ABOUT THIS TASK - Repeat exactly, please, the opening lines of the data below, through and including the line where "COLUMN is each" sits.

____

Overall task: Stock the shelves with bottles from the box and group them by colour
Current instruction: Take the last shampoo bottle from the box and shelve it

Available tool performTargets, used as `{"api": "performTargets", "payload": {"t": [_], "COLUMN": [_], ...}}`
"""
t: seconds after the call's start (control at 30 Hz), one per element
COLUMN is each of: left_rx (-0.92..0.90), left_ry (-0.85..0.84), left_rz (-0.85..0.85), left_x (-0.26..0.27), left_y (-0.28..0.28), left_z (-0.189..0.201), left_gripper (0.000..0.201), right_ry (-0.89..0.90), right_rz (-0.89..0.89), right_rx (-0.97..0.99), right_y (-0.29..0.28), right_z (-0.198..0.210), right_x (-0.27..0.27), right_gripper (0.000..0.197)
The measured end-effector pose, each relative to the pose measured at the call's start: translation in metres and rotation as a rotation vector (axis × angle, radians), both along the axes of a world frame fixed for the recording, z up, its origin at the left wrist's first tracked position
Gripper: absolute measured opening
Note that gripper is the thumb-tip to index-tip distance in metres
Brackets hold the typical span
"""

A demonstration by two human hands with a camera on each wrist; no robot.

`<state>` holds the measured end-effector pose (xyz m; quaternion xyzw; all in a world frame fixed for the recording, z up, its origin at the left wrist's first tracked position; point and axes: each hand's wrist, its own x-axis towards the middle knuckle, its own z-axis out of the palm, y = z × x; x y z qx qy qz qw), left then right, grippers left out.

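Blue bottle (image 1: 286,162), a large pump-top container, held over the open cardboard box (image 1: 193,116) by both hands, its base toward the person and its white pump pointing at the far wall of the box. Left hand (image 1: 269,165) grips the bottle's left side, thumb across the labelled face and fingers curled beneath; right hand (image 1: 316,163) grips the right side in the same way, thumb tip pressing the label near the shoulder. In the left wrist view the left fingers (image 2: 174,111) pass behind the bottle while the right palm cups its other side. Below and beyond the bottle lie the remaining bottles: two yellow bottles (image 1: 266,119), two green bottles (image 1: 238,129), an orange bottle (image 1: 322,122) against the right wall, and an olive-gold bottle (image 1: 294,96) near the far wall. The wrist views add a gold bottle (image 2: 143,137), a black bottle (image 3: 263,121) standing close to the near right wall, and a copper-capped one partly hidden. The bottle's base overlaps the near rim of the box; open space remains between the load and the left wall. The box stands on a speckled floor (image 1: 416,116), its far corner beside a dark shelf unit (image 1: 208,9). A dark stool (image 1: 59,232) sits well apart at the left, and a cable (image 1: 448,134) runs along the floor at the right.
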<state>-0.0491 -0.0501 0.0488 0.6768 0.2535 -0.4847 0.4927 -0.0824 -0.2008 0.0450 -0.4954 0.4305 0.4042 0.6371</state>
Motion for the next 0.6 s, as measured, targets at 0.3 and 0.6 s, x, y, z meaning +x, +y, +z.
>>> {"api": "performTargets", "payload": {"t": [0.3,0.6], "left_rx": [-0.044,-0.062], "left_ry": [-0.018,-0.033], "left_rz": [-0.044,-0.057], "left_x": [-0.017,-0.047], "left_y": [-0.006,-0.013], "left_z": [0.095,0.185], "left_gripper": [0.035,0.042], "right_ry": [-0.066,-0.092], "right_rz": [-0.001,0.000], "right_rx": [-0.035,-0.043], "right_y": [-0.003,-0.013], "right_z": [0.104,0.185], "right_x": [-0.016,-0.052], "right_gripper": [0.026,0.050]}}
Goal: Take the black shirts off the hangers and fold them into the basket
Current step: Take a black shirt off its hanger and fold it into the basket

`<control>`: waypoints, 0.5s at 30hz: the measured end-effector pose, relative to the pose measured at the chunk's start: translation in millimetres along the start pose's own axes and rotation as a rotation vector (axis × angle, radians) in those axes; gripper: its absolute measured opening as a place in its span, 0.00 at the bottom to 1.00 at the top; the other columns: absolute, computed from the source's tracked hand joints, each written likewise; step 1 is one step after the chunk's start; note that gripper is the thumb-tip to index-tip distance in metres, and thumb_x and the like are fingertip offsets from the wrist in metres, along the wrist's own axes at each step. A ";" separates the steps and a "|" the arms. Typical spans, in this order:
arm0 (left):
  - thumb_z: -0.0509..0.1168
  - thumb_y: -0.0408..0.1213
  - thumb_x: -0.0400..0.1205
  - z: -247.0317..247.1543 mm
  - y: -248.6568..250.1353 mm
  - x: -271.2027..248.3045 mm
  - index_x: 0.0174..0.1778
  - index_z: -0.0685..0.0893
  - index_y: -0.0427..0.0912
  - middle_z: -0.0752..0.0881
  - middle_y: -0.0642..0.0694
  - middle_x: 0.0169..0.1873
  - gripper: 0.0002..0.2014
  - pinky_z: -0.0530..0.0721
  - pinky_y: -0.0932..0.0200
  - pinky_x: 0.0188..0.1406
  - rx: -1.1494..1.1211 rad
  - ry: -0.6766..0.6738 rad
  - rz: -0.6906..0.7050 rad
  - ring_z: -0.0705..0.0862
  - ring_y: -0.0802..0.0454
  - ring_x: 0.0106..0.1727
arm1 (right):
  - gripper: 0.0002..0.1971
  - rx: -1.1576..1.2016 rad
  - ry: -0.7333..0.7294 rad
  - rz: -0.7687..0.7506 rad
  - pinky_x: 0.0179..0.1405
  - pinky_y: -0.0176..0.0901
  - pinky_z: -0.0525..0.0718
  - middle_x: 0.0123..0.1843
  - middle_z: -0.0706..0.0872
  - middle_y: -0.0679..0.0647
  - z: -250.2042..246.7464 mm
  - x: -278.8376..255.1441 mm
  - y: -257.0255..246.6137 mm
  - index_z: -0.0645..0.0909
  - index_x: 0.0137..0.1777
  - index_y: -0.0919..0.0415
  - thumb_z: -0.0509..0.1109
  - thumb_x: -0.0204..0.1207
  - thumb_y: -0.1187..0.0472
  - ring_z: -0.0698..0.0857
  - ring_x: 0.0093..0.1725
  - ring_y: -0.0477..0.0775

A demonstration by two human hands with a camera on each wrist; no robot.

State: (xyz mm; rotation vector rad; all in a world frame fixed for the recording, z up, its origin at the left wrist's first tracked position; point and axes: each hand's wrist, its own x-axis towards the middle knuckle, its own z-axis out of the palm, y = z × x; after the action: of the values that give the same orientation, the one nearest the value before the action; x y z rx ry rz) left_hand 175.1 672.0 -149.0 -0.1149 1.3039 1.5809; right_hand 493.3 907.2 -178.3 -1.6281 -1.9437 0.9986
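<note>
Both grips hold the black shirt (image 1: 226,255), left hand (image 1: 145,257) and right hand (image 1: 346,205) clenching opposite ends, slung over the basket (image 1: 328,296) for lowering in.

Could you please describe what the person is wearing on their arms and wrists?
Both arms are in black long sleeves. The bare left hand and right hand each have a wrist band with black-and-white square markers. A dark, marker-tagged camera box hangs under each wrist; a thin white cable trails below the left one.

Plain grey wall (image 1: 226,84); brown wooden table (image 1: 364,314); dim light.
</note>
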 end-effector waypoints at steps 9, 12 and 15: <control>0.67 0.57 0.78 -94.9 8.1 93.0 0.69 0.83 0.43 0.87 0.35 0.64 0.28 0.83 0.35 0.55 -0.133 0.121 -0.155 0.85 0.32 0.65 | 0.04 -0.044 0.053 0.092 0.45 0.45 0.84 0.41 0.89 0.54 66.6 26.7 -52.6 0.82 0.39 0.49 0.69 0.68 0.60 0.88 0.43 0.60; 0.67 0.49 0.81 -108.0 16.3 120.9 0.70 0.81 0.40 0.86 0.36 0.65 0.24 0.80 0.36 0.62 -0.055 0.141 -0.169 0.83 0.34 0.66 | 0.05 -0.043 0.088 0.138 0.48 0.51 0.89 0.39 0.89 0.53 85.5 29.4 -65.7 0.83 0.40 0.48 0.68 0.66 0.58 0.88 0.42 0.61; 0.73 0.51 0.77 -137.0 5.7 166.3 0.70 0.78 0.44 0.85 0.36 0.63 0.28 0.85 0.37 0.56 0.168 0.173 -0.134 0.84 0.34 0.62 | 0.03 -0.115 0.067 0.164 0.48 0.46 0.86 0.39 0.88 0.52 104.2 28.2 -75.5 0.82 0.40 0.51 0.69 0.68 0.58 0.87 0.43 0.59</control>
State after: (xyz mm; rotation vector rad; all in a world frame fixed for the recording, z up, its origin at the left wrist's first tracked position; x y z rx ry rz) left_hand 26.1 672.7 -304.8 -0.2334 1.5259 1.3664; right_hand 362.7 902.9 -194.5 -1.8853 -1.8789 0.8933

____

EXERCISE SOLUTION -
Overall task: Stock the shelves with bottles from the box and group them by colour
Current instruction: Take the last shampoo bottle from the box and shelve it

Available tool performTargets, used as `{"api": "performTargets", "payload": {"t": [_], "COLUMN": [_], ...}}`
"""
t: seconds after the call's start (control at 30 Hz), one per element
COLUMN is each of: left_rx (-0.92..0.90), left_ry (-0.85..0.84), left_rz (-0.85..0.85), left_x (-0.26..0.27), left_y (-0.28..0.28), left_z (-0.189..0.201), left_gripper (0.000..0.201), right_ry (-0.89..0.90), right_rz (-0.89..0.89), right_rx (-0.97..0.99), right_y (-0.29..0.28), right_z (-0.198..0.210), right_x (-0.27..0.27), right_gripper (0.000..0.197)

The response to this exercise is now finished.